As you reported, Harris conducted a poll this spring of more than 1,300 senior lawyers and executives in companies with annual revenues of at least $100 million. In the results of the survey, Georgia was ranked a disappointing 40th among the fifty states—a decline of 16 places in just five years and an all-time low.
Those who have chosen to comment on this poll in letters have characterized it as “propaganda” or at best inaccurate. Like the iconic and comical figure of the policeman in Hollywood movies, their message appears to be “move along, there is nothing to see here.”
They are wrong. There obviously is a problem. It is a problem that impacts every industry. And, it transcends party lines. If Georgia strives to continue to be among the top states for job creation we must ensure a fair and balanced civil justice system for all citizens, including small businesses, expanding companies and new industries.

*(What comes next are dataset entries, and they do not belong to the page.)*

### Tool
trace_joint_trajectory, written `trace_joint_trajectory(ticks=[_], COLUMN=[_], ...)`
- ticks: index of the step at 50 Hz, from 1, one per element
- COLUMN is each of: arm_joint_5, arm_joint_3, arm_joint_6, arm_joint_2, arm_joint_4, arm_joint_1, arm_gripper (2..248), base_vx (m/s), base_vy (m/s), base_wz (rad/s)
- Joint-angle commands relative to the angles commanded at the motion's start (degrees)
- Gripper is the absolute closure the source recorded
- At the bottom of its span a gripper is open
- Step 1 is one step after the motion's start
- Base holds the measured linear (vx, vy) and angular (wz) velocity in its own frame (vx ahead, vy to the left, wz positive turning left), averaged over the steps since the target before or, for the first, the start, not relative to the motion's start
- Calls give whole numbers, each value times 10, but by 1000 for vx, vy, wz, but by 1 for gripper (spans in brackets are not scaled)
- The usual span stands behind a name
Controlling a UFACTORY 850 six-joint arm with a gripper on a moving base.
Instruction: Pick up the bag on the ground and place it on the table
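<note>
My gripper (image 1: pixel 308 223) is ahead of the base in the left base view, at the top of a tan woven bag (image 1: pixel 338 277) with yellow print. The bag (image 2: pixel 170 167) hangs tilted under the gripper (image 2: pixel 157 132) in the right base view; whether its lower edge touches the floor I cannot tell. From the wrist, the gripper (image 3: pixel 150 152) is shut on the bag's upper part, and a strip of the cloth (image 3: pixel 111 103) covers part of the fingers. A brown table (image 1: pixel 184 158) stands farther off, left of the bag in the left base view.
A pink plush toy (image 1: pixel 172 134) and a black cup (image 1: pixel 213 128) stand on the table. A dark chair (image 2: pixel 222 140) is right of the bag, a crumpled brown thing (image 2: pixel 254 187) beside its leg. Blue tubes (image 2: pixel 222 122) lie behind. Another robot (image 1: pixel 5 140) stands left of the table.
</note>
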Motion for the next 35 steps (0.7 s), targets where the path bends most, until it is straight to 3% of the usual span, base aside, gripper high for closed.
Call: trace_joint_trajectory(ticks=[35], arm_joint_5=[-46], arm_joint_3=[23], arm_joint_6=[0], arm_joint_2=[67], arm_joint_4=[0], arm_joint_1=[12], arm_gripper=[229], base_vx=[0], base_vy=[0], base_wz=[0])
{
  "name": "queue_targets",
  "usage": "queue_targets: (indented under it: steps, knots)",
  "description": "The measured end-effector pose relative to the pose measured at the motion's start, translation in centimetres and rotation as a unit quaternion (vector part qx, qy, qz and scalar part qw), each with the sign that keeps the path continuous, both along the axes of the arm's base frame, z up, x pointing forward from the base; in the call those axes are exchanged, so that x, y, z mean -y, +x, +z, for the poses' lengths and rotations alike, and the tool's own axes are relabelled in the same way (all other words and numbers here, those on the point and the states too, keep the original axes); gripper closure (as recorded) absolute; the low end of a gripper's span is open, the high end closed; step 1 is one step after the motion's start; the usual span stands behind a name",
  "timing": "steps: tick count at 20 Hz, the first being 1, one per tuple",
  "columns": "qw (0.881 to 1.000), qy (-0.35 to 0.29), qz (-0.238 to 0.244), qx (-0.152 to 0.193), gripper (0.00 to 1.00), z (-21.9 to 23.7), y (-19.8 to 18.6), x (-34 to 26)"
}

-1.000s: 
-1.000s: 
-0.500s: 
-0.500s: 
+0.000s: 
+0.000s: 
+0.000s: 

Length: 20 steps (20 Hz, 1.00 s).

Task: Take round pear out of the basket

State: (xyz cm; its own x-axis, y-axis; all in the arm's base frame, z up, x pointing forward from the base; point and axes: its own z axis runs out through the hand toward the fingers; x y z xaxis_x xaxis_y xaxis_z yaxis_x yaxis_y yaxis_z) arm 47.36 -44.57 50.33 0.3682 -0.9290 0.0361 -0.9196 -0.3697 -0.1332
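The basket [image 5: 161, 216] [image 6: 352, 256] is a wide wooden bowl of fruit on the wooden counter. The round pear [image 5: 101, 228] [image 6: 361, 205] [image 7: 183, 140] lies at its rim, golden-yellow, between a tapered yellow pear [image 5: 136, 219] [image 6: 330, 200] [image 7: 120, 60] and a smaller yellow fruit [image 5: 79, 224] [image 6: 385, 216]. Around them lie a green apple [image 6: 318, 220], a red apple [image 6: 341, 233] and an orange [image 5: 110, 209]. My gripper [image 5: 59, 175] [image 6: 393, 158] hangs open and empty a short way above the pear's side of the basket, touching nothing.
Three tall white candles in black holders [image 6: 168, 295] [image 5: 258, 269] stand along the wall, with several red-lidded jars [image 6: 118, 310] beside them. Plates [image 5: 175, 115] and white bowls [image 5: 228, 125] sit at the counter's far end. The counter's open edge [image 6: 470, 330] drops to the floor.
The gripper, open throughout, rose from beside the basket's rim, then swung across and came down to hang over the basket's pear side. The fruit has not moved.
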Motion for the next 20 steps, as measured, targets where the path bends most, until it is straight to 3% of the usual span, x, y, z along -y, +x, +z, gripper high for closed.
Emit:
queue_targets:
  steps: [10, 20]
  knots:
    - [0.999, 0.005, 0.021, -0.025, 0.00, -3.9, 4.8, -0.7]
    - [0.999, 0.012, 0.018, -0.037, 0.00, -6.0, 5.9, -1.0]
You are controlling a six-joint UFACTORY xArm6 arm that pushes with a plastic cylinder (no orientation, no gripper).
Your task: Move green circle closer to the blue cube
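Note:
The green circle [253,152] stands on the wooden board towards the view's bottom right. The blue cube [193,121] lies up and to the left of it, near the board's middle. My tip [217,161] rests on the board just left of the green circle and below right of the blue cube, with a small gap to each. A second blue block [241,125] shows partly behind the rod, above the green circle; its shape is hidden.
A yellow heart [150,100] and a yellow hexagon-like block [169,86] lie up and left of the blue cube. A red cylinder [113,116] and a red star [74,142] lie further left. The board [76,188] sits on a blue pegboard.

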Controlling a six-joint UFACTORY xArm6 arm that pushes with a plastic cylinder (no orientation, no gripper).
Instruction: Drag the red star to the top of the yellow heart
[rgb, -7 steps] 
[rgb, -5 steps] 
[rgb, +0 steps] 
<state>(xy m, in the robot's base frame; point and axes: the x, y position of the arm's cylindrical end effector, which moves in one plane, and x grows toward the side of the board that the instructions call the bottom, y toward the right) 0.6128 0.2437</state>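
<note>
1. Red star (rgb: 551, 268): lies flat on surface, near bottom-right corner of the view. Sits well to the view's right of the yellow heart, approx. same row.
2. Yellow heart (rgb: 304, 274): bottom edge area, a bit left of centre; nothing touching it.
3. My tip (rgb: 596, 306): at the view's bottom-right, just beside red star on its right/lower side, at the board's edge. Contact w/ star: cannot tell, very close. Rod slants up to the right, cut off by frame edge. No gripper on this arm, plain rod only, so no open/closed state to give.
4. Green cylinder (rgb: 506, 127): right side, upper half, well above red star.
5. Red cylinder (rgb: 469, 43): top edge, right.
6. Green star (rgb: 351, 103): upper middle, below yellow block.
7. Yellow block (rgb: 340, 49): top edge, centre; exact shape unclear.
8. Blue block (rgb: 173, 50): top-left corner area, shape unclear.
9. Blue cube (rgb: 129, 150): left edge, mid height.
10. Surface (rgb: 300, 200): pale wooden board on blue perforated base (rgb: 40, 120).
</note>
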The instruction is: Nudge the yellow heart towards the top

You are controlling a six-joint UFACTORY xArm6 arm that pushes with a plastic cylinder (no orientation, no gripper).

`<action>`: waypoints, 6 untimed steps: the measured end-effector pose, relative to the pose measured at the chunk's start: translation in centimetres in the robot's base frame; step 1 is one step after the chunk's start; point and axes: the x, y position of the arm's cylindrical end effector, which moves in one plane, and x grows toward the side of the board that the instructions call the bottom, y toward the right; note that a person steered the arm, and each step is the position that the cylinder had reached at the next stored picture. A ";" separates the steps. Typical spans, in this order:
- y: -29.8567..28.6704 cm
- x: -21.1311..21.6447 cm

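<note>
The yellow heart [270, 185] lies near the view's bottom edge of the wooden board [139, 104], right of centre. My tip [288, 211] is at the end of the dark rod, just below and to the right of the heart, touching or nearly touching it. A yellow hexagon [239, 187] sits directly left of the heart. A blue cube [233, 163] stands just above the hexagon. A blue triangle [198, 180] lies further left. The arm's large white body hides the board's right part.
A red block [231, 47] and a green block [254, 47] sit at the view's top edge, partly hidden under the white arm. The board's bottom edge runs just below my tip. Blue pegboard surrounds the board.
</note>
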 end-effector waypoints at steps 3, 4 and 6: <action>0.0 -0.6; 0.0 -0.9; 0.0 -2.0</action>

In truth, is it really a surprise that the perception of Georgia’s legal climate has declined? Georgia has not adopted modern e-discovery rules like the majority of states, and instead relies upon laws drafted in 1966. Much of the remainder of the Georgia Civil Practice Act is of a similar vintage. The practice of forum shopping under Georgia’s byzantine venue laws, while a joy to plaintiffs’ lawyers, is not charitably viewed by businesses either inside or outside the state. Georgia’s Judicial Qualifications Commission, the bulwark of an independent judiciary, has been beset with controversy. The Georgia Court of Appeals appears to be a deeply divided body producing a surprising number of split and conflicting decisions where outcomes seem to be decided by the luck of a panel draw. Inexplicable verdicts have cast the state in a bad light, such as the recent $3.9 million verdict against CSX, which had forbidden a movie company from filming on its tracks, but was found liable for the death of a crew member who trespassed anyway. It is no coincidence that Georgia now possesses the second largest market in the nation for personal injury advertising.
Our sister states are modernizing their laws and focused on fair and balanced reform. Will we eventually decide to do the same? The good news is this is a problem we can solve, if we just decide that we have the will to do it.
In the last session of the General Assembly, Georgia’s business judgment rule was revised to fix a decision by the Georgia Supreme Court that left Georgia corporate officers and directors exposed to liability that does not exist in most states. Additionally, Governor Deal has demonstrated a commitment to improving Georgia’s civil justice system—as he did with Georgia’s criminal justice system—by establishing a Court Reform Council to make Georgia’s litigation process more efficient.
Georgia has room for substantial improvement to its current legal environment, and we must aggressively work to reverse the problematic trends before it’s too late.